# What is expected
Images should be omitted while the rest of the data is duplicated exactly.

Top of Dataset extract

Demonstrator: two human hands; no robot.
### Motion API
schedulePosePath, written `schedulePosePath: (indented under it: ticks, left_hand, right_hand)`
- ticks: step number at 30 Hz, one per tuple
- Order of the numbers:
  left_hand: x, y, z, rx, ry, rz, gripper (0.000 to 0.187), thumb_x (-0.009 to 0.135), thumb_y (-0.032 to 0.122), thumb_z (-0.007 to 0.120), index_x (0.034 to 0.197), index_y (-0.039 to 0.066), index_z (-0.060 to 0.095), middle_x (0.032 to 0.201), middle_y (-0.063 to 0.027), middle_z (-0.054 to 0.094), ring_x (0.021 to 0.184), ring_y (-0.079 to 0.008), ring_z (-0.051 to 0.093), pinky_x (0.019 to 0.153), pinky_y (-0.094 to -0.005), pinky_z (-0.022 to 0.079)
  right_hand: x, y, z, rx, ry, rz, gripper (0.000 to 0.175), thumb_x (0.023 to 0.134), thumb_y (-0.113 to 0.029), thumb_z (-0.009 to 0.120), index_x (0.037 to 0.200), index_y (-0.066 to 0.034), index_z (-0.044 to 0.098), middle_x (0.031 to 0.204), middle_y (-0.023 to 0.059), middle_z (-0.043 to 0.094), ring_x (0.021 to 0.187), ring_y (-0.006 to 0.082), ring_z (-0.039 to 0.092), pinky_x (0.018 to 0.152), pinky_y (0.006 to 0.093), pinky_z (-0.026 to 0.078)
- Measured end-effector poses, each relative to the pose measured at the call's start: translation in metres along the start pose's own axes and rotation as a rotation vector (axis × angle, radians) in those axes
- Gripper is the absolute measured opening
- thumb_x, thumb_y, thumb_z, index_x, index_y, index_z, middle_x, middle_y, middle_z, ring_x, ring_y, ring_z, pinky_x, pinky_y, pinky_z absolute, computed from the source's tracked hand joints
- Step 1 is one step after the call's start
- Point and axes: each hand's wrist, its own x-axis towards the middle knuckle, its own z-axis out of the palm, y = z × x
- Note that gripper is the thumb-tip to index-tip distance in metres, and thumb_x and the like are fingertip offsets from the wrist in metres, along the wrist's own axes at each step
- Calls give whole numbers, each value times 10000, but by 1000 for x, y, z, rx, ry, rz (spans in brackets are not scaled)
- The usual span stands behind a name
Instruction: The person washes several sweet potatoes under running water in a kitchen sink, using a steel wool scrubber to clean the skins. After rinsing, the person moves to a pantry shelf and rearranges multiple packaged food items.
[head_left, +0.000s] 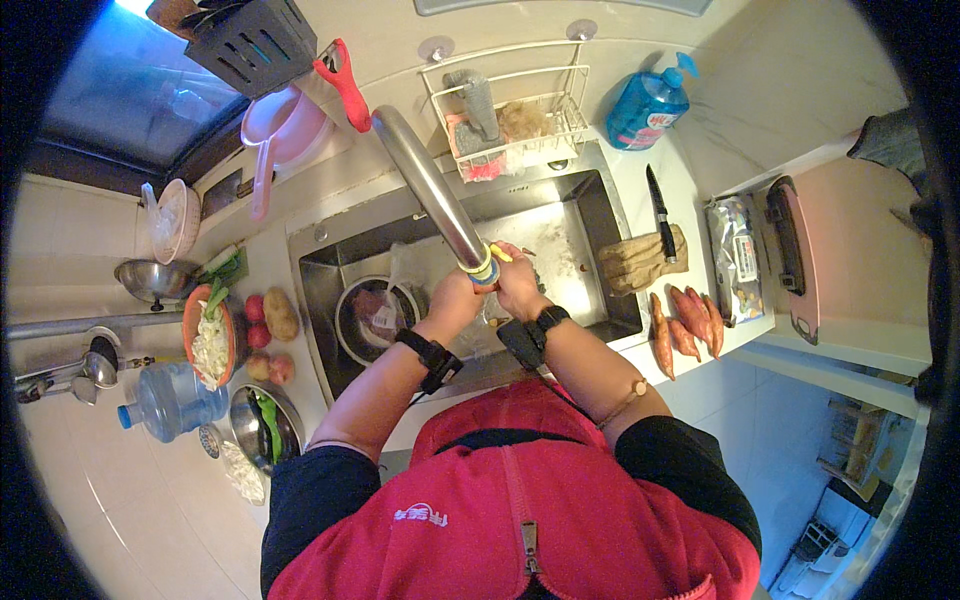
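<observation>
Both my hands meet over the stainless steel sink, just under the outlet of the metal faucet. My right hand has its fingers closed on a small yellow item, whose kind I cannot tell. My left hand is beside it, its fingers partly hidden by the faucet head; whether it grips anything cannot be seen. Below and left of my hands, a metal pot stands in the sink with a plastic-wrapped item in it. Several sweet potatoes lie on the counter at the right.
A knife rests with its handle on a folded brown cloth right of the sink. A blue soap bottle and a wire rack stand behind. Left are potatoes, an orange bowl and a metal bowl with green peppers.
</observation>
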Motion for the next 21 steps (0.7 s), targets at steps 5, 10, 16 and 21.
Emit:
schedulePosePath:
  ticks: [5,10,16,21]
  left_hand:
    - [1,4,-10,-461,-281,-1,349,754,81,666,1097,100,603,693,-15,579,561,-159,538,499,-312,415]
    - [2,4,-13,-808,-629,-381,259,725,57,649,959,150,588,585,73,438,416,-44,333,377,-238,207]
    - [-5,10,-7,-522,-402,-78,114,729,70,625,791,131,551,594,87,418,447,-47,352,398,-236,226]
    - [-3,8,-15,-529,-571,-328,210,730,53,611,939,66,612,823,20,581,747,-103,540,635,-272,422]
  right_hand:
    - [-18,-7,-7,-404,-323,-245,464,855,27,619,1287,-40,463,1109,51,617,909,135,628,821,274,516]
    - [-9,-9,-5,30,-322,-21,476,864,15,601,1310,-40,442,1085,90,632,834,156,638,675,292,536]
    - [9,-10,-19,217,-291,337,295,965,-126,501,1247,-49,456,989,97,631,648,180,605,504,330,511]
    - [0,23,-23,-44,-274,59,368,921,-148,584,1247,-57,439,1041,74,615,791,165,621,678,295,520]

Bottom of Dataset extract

# Task output
Demonstrator: two human hands; no robot.
### Motion API
schedulePosePath, written `schedulePosePath: (indented under it: ticks, left_hand, right_hand)`
- ticks: step number at 30 Hz, one per tuple
- Order of the numbers:
  left_hand: x, y, z, rx, ry, rz, gripper (0.000 to 0.187), thumb_x (-0.009 to 0.135), thumb_y (-0.032 to 0.122), thumb_z (-0.007 to 0.120), index_x (0.034 to 0.197), index_y (-0.039 to 0.066), index_z (-0.060 to 0.095), middle_x (0.032 to 0.201), middle_y (-0.063 to 0.027), middle_z (-0.054 to 0.094), ring_x (0.021 to 0.184), ring_y (-0.079 to 0.008), ring_z (-0.051 to 0.093), pinky_x (0.019 to 0.153), pinky_y (-0.094 to -0.005), pinky_z (-0.022 to 0.079)
  right_hand: x, y, z, rx, ry, rz, gripper (0.000 to 0.175), thumb_x (0.023 to 0.134), thumb_y (-0.113 to 0.029), thumb_z (-0.009 to 0.120), index_x (0.037 to 0.200), index_y (-0.066 to 0.034), index_z (-0.044 to 0.098), middle_x (0.031 to 0.204), middle_y (-0.023 to 0.059), middle_z (-0.043 to 0.094), ring_x (0.021 to 0.187), ring_y (-0.006 to 0.082), ring_z (-0.039 to 0.092), pinky_x (0.018 to 0.152), pinky_y (0.006 to 0.093), pinky_z (-0.026 to 0.078)
- Measured end-effector poses, each relative to the pose measured at the call's start: translation in metres along the start pose's own axes and rotation as a rotation vector (axis × angle, radians) in those axes
- Gripper is the absolute measured opening
- thumb_x, thumb_y, thumb_z, index_x, index_y, index_z, middle_x, middle_y, middle_z, ring_x, ring_y, ring_z, pinky_x, pinky_y, pinky_z absolute, computed from the source's tracked hand joints
- Step 1 is one step after the call's start
- Point and axes: each hand's wrist, its own x-axis towards the middle knuckle, its own z-axis out of the palm, y = z × x
- Note that gripper is the thumb-tip to index-tip distance in metres, and thumb_x and the like are fingertip offsets from the wrist in metres, along the wrist's own axes at each step
- Calls give whole numbers, each value times 10000, but by 1000 for x, y, z, rx, ry, rz (spans in brackets are not scaled)
- The usual span stands behind a name
Instruction: The person washes several sweet potatoes under running water in a kitchen sink, using a steel wool scrubber to clean the skins. After rinsing, the person moves to a pantry shelf and rearranges multiple packaged food items.
[head_left, +0.000s] 
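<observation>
Both my hands meet over the stainless steel sink, just under the outlet of the metal faucet. My right hand has its fingers closed on a small yellow item, whose kind I cannot tell. My left hand is beside it, its fingers partly hidden by the faucet head; whether it grips anything cannot be seen. Below and left of my hands, a metal pot stands in the sink with a plastic-wrapped item in it. Several sweet potatoes lie on the counter at the right.
A knife rests with its handle on a folded brown cloth right of the sink. A blue soap bottle and a wire rack stand behind. Left are potatoes, an orange bowl and a metal bowl with green peppers.
</observation>
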Motion for the next 21 steps (0.7 s), targets at steps 5, 10, 16 and 21.
Emit:
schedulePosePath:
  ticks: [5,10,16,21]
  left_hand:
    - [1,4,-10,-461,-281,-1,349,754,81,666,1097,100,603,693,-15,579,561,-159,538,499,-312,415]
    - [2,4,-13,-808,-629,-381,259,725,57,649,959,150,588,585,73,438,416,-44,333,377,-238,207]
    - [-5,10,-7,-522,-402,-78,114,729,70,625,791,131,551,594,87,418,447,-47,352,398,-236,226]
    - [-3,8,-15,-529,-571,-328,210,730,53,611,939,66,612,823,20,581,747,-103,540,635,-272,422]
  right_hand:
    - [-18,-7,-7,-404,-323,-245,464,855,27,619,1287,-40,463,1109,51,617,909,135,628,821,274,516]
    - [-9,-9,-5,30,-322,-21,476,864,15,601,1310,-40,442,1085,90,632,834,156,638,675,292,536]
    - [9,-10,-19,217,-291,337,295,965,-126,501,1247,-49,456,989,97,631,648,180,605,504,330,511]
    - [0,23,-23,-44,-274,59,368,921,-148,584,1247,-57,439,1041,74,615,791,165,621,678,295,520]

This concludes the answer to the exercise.